What the exercise asks: The material below holds a span beginning at the line with "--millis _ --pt" and ending at the line with "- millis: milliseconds". Quote that span exactly, both ends included, and only that span.

Information shown:
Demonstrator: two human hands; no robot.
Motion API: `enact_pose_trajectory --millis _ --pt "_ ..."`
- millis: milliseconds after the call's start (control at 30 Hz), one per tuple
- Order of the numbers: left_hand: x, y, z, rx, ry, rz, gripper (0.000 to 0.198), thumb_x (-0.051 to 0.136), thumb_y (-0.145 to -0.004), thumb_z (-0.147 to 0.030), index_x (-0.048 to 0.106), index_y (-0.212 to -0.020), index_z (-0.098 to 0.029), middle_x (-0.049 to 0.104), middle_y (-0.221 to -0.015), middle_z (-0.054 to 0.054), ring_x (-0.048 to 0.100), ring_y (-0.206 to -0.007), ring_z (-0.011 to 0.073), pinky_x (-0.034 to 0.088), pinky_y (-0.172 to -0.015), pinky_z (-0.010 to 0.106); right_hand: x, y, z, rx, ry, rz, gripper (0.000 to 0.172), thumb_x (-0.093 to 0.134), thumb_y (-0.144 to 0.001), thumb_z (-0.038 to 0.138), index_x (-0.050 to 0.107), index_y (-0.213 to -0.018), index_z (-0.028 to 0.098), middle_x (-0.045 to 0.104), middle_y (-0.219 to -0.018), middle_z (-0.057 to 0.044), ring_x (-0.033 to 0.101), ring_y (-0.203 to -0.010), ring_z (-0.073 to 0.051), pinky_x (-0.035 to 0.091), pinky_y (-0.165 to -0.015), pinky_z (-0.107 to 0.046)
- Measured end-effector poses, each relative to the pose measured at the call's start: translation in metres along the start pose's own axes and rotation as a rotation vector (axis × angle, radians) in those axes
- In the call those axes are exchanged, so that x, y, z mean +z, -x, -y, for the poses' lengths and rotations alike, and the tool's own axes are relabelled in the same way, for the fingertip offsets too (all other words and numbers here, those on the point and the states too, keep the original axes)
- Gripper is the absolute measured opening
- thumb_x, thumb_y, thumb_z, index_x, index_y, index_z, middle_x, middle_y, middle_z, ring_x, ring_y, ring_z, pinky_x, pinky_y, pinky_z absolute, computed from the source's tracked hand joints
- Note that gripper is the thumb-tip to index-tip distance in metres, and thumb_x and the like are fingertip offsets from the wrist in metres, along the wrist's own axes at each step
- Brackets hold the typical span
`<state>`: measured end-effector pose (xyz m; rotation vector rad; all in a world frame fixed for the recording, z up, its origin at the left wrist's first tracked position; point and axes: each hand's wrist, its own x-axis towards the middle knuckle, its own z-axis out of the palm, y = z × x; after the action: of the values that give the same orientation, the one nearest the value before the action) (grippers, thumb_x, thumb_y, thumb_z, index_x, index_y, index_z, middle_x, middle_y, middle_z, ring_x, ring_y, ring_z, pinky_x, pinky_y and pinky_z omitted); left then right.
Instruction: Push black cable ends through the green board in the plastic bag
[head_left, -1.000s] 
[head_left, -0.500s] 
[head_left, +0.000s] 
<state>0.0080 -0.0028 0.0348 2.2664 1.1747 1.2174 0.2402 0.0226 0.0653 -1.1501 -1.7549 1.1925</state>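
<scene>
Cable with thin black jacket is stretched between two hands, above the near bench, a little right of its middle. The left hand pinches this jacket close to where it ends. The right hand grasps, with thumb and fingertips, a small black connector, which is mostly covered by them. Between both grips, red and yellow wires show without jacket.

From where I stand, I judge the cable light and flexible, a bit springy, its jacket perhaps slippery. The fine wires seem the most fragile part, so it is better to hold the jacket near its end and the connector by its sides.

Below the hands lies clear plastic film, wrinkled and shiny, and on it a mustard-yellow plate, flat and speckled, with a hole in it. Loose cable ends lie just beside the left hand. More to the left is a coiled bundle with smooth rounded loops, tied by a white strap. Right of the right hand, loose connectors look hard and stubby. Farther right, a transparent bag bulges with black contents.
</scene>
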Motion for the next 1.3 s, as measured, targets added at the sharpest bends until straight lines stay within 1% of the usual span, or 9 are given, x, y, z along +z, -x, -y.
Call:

Exercise answer:
Motion API: `enact_pose_trajectory --millis _ --pt "_ ..."`
- millis: milliseconds after the call's start (control at 30 Hz), one per tuple

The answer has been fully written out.